[Start of Attachment]

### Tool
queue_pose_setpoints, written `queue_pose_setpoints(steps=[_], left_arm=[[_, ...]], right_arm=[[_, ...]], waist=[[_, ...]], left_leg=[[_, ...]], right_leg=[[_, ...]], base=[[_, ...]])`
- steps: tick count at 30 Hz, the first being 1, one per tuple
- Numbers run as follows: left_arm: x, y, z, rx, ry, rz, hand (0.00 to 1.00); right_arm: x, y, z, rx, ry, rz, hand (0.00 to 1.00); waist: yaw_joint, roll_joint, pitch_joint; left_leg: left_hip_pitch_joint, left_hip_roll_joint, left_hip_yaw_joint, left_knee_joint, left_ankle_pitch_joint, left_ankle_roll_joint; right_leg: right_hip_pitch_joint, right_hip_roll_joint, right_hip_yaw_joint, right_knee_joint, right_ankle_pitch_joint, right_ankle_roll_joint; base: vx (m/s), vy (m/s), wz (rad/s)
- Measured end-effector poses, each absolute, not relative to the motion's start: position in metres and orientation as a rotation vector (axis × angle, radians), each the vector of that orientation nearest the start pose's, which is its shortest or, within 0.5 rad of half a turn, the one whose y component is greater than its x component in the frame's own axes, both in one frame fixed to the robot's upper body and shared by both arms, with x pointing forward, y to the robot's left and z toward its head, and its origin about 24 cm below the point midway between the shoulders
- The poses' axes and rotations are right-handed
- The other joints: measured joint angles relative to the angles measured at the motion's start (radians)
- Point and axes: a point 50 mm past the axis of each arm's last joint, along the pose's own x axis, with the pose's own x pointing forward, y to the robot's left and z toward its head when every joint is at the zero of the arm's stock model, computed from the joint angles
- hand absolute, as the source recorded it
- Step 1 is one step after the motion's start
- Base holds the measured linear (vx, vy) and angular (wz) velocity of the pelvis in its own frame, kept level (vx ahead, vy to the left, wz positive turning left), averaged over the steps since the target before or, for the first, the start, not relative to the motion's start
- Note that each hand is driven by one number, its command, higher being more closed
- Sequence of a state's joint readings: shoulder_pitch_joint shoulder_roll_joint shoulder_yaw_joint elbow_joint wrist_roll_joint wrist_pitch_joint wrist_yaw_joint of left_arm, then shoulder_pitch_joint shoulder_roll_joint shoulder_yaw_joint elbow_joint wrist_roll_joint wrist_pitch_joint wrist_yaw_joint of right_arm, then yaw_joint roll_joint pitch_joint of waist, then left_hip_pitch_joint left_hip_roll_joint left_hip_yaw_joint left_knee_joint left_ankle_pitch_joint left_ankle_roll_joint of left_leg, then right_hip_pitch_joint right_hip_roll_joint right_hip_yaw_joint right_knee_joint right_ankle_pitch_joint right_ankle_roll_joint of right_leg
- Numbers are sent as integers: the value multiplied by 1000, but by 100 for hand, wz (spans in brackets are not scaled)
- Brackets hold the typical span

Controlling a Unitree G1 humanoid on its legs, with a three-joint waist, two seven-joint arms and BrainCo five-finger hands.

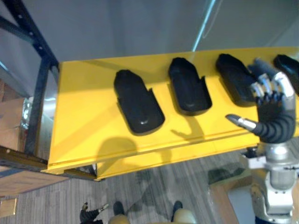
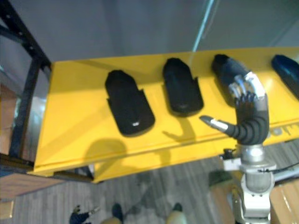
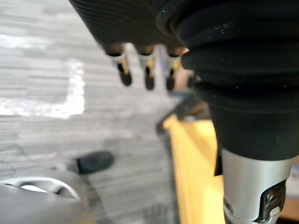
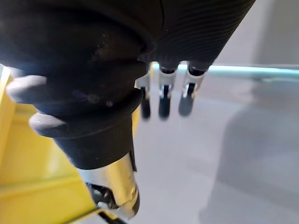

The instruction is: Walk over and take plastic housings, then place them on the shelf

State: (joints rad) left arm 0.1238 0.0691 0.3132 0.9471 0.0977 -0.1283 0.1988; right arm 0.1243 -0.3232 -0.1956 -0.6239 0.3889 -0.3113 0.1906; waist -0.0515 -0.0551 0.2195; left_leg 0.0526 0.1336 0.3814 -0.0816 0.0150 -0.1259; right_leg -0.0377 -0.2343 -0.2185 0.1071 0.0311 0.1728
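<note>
Beneath the raised right hand (image 1: pixel 272 106), the third of four black, rounded plastic housings (image 1: pixel 232 77) was seen lying on a wide yellow shelf board (image 1: pixel 84 116). The hand was held open, its fingers (image 4: pixel 162 100) loosely bent, its thumb spread toward the robot, and nothing was gripped. Contact with that housing could not be confirmed. A fourth black housing (image 1: pixel 286 64) lay just outboard of the hand, a second black housing (image 1: pixel 188 87) just inboard, and a first black housing (image 1: pixel 138 105) further inboard, all apart from one another.

Several faults were judged possible. If the hand were lowered off-centre, the smooth curved shell could be pushed away toward the far edge instead of being clasped. The outboard neighbour could be knocked by the fingers, since little room was left on that side. A grip taken at the narrow end could let the housing tip and drop to the grey carpeted floor (image 1: pixel 154 186).

Well inboard of the hand, a dark metal rack frame (image 1: pixel 39 84) was seen at the board's end, clear of the reach. Nothing stood between the hand and the housing. The left hand (image 1: pixel 89 215) hung low near the floor, open and empty.
</note>
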Motion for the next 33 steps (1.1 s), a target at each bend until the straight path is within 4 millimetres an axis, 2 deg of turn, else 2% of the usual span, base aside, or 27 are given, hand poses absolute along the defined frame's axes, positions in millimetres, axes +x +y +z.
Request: queue_pose_setpoints(steps=[2, 3, 5, 7, 10, 12, 14, 18, 20, 26, 30, 33], left_arm=[[101, 229, -145, 121, 929, 454, 0], [104, 225, -145, 129, 927, 426, 0], [112, 222, -144, 132, 911, 401, 0], [138, 212, -138, 146, 850, 339, 0], [165, 201, -129, 172, 777, 270, 0], [176, 198, -124, 181, 742, 257, 0], [182, 194, -121, 191, 723, 234, 0], [185, 188, -120, 216, 708, 204, 0], [186, 186, -120, 231, 698, 197, 0], [187, 180, -120, 246, 694, 173, 0], [186, 177, -121, 252, 696, 164, 0], [185, 178, -121, 256, 695, 179, 0]], right_arm=[[182, -195, 191, -36, -810, 250, 100], [182, -185, 186, 6, -784, 320, 100], [183, -174, 182, 31, -761, 394, 100], [186, -159, 183, 40, -758, 498, 100], [192, -144, 186, 57, -770, 585, 100], [196, -135, 184, 77, -759, 620, 100], [198, -127, 178, 100, -728, 645, 100], [206, -107, 155, 164, -625, 692, 100], [208, -98, 147, 141, -594, 714, 100], [225, -75, 133, 87, -532, 762, 100], [246, -66, 125, -3, -488, 743, 100], [247, -62, 120, -70, -485, 707, 100]], waist=[[-9, 7, 13], [-18, 15, 21], [-19, 23, 34], [-16, 39, 94], [-19, 62, 147], [-18, 63, 175], [-15, 62, 176], [-14, 65, 179], [-12, 67, 180], [9, 97, 196], [16, 106, 201], [28, 106, 200]], left_leg=[[0, 5, 14, 0, -1, -1], [-5, 9, 18, 0, -4, -5], [-24, 13, 24, 14, -6, -6], [-99, 33, 24, 137, -47, -3], [-196, 62, 10, 266, -92, 3], [-212, 67, 8, 294, -102, 4], [-241, 69, 7, 320, -113, 7], [-274, 77, -4, 353, -121, 9], [-291, 77, -13, 355, -120, 9], [-300, 67, -33, 346, -105, 12], [-300, 42, -68, 282, -58, 14], [-298, 29, -85, 244, -29, 17]], right_leg=[[1, 4, 4, -9, 0, 0], [-7, 8, 6, -12, 0, 0], [-27, 9, 10, -7, 0, 0], [-82, 8, 28, 37, -1, 0], [-143, 9, 30, 78, -4, -5], [-146, 8, 30, 78, -6, -7], [-163, 5, 31, 77, -9, -11], [-175, 7, 29, 76, -13, -17], [-185, 8, 25, 76, -14, -19], [-189, 1, 13, 82, -16, -22], [-186, -13, -28, 91, -22, -24], [-184, -19, -49, 92, -25, -25]], base=[[-41, -29, -22], [-47, -32, -17], [-40, -25, -12], [-51, -25, -10], [-98, -43, -1], [-78, -21, -1], [-79, -14, -1], [-38, -8, 3], [-33, -17, 10], [-7, -7, 10], [-1, -6, 30], [-8, -5, 23]])
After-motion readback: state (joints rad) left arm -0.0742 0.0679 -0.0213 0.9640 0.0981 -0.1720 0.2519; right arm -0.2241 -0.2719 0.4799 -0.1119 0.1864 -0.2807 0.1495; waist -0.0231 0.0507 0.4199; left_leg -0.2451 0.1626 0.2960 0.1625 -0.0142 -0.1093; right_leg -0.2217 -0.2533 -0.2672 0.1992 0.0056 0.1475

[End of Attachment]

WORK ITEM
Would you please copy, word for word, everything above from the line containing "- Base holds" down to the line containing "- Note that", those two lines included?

ANSWER SPACE
- Base holds the measured linear (vx, vy) and angular (wz) velocity of the pelvis in its own frame, kept level (vx ahead, vy to the left, wz positive turning left), averaged over the steps since the target before or, for the first, the start, not relative to the motion's start
- Note that each hand is driven by one number, its command, higher being more closed

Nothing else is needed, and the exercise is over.